→ **PROBLEM DETAILS**:
Retype word for word the first line of the listing and each line after it up to the line with "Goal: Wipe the", with the pictures taken out.

═══ SOURCE DATA ═══

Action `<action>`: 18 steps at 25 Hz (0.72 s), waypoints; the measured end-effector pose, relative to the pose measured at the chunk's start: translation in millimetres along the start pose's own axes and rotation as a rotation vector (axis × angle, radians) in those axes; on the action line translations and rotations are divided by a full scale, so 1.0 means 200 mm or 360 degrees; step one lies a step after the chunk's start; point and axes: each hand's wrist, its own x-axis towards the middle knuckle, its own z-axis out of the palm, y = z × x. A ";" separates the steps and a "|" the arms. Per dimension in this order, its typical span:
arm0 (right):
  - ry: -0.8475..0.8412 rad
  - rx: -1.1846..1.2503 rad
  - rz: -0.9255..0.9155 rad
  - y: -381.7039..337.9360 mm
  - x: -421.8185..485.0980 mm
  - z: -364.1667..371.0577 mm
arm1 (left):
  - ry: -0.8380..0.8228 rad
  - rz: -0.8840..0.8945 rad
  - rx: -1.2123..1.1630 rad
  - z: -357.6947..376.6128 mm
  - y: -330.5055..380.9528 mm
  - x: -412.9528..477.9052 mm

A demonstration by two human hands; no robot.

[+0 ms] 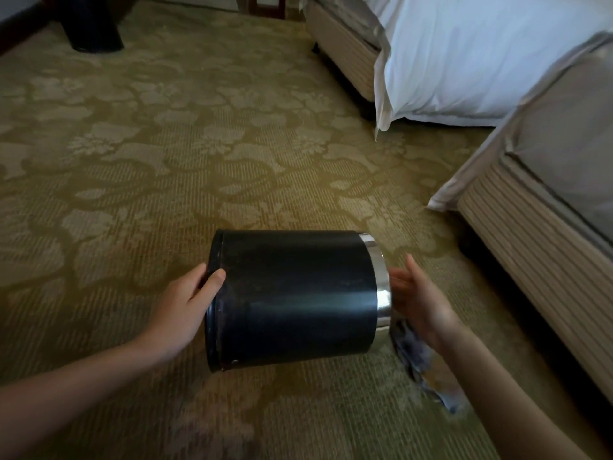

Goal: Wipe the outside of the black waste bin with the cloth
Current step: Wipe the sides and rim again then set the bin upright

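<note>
The black waste bin [298, 297] is held on its side above the carpet, base to the left and silver rim [381, 280] to the right. My left hand [185, 307] grips the base edge, thumb over the black wall and fingers behind the bottom. Blurred and with its fingers straight, my right hand [418, 297] sits just beside the silver rim. A crumpled bluish cloth [421, 356] shows below my right hand and forearm, over the carpet. I cannot tell whether the hand touches it.
Patterned olive carpet [166, 161] covers the floor. A bed base [530, 234] stands close on the right, and a second bed with white linen [464, 61] is further back. Another dark bin [93, 24] stands at the far left by the wall.
</note>
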 end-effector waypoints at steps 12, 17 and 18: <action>-0.0069 0.0142 0.0013 -0.12 0.01 0.18 | 0.0073 0.0065 0.0013 0.02 0.05 -0.01; -0.0066 0.0132 0.0063 -0.11 0.01 0.17 | 0.0000 0.0096 -0.0114 0.01 0.08 0.00; -0.0076 0.0154 0.0060 -0.10 0.01 0.17 | -0.0013 0.0100 -0.0143 0.01 0.10 0.00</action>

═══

→ **TASK ANSWER**:
Action `<action>`: 18 steps at 25 Hz (0.72 s), waypoints; the measured end-effector pose, relative to the pose measured at the chunk's start: translation in millimetres along the start pose's own axes and rotation as a rotation vector (axis × angle, radians) in those axes; on the action line translations and rotations are divided by a full scale, so 1.0 means 200 mm or 360 degrees; step one lies a step after the chunk's start; point and axes: each hand's wrist, its own x-axis towards the middle knuckle, its own z-axis out of the palm, y = z × x. A ";" separates the steps and a "|" the arms. Per dimension in this order, its typical span:
arm0 (right):
  - ry: -0.8475..0.8412 rad
  - rx: -1.1846..1.2503 rad
  - rz: -0.9255..0.9155 rad
  - y: -381.7039..337.9360 mm
  - x: -421.8185..485.0980 mm
  - z: -364.1667..371.0577 mm
arm1 (left):
  - ry: -0.8380..0.8228 rad
  - rz: -0.8840..0.8945 rad
  - rx: -1.2123..1.1630 rad
  - z: -357.6947..376.6128 mm
  - y: -330.5055..380.9528 mm
  - x: -412.9528..477.9052 mm

A demonstration by two human hands; no robot.

[+0 ms] 

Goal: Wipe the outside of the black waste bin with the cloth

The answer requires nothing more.